For the records below, give the number of lines that include the string "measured". Nothing else belongs in the answer.

Source data
________________________

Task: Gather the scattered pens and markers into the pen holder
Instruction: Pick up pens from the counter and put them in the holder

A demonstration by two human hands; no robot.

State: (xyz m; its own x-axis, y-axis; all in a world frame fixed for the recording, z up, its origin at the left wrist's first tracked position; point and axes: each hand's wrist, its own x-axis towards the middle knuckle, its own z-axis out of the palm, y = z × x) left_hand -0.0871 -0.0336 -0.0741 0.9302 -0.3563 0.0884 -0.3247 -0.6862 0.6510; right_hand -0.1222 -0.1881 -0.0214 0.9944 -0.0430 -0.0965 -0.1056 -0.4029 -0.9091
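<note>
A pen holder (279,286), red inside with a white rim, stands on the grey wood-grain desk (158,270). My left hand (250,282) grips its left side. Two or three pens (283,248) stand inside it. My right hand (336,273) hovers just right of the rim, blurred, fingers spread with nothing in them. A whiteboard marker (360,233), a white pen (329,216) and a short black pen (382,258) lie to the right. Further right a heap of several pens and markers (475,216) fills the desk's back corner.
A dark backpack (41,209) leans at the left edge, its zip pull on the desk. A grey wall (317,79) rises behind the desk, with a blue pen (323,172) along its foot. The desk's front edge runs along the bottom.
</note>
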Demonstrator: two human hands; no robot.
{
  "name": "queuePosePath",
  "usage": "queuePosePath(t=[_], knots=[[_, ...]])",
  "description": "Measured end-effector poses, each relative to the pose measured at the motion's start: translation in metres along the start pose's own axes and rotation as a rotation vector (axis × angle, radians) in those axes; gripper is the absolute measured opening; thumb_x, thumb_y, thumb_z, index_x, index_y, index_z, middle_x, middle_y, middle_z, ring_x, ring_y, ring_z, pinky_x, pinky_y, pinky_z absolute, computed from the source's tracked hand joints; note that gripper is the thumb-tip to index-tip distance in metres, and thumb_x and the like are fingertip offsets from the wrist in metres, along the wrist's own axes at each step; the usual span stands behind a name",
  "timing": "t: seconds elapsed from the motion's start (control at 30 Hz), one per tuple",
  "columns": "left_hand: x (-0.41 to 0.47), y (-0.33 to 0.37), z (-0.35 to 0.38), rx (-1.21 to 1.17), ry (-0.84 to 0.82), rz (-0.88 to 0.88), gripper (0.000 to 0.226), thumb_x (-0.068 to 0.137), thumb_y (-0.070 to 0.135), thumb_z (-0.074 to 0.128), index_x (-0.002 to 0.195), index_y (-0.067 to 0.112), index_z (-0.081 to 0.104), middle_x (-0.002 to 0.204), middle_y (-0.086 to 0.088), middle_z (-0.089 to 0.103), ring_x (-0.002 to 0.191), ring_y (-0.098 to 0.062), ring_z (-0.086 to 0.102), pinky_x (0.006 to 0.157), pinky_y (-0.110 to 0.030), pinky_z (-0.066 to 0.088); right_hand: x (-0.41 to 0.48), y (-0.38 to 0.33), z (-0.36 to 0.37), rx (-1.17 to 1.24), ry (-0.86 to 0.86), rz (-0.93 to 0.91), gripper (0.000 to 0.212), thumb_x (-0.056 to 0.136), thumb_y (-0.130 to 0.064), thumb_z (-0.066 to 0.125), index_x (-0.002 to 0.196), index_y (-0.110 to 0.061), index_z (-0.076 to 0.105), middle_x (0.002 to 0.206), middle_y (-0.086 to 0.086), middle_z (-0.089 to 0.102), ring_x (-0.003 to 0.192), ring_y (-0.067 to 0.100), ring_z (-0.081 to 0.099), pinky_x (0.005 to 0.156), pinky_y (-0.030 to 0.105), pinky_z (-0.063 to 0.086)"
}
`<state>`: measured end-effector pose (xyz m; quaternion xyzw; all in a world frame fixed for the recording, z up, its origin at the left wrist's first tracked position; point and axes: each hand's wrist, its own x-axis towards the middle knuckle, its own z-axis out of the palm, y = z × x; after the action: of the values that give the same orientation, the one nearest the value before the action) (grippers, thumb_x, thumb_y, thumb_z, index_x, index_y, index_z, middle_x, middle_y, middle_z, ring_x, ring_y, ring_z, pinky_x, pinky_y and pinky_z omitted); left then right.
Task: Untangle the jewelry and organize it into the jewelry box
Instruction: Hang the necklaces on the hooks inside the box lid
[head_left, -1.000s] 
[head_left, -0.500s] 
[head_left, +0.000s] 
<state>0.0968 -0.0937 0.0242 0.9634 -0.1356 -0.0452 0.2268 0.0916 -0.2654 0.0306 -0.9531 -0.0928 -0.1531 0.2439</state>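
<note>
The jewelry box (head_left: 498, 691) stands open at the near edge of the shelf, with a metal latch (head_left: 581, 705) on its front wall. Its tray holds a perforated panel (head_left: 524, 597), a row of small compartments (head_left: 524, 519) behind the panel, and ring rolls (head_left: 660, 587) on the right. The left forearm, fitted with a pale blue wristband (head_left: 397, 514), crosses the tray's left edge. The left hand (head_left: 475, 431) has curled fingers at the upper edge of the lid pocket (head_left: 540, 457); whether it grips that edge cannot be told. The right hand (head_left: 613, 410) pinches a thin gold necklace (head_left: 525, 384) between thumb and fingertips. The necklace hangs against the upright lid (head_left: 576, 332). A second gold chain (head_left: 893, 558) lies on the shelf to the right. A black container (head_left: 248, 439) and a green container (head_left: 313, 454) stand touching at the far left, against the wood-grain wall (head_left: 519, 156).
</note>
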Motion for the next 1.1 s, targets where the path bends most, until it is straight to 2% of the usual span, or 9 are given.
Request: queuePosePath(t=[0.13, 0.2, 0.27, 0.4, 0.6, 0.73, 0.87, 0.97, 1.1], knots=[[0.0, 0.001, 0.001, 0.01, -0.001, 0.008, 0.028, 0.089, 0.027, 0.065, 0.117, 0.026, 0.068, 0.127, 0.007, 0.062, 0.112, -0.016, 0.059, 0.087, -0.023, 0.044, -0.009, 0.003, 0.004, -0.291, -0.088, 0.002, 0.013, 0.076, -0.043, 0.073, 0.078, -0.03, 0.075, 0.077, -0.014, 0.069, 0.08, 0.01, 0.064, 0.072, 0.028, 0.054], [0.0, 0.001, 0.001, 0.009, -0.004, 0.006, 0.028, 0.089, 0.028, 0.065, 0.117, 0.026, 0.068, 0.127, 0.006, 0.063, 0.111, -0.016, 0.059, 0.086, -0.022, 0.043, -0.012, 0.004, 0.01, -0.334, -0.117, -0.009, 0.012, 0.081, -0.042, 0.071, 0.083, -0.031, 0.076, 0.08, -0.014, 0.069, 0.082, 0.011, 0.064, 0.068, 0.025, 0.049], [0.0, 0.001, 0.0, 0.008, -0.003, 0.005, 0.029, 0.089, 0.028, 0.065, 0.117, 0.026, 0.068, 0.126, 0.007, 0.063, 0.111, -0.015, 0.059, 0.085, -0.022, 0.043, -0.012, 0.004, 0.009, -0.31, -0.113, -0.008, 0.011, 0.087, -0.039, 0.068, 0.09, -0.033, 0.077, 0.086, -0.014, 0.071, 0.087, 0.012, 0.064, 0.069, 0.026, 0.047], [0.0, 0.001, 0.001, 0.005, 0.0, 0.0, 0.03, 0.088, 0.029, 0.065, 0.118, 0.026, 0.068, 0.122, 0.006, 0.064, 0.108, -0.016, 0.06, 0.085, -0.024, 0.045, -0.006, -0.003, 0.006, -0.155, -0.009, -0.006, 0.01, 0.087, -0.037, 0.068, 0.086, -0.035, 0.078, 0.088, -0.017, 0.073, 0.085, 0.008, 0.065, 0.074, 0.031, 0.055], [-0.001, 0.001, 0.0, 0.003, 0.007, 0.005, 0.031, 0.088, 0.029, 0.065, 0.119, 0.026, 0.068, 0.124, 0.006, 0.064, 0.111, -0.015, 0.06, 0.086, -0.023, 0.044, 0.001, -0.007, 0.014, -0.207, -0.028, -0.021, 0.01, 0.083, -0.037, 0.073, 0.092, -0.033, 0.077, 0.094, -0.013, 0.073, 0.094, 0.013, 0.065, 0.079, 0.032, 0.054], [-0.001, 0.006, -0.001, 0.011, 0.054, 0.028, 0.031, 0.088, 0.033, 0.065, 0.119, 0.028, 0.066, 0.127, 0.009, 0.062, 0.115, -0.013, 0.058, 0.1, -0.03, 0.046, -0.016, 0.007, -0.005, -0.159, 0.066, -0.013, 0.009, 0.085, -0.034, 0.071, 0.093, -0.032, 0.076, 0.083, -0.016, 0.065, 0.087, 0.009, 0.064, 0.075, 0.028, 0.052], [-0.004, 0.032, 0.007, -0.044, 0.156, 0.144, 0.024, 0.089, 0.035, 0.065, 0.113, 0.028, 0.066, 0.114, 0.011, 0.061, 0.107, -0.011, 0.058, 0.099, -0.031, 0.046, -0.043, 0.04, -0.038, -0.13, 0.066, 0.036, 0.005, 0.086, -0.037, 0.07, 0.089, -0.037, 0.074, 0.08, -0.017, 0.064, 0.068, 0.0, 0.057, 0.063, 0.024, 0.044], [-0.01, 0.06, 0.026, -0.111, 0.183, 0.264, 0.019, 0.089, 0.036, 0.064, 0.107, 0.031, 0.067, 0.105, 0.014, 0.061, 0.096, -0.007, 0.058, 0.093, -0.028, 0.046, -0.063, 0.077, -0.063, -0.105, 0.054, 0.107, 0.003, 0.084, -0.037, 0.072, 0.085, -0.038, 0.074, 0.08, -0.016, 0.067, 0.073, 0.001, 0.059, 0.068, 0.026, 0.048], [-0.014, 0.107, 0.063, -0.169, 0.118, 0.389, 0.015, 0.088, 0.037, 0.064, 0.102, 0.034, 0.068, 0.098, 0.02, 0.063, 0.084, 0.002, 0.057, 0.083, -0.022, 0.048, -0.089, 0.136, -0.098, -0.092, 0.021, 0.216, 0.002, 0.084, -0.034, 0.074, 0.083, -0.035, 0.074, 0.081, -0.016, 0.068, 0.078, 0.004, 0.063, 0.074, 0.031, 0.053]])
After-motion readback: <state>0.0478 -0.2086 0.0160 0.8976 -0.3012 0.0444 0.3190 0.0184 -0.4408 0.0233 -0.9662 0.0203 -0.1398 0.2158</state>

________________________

▶ _THE ANSWER_
2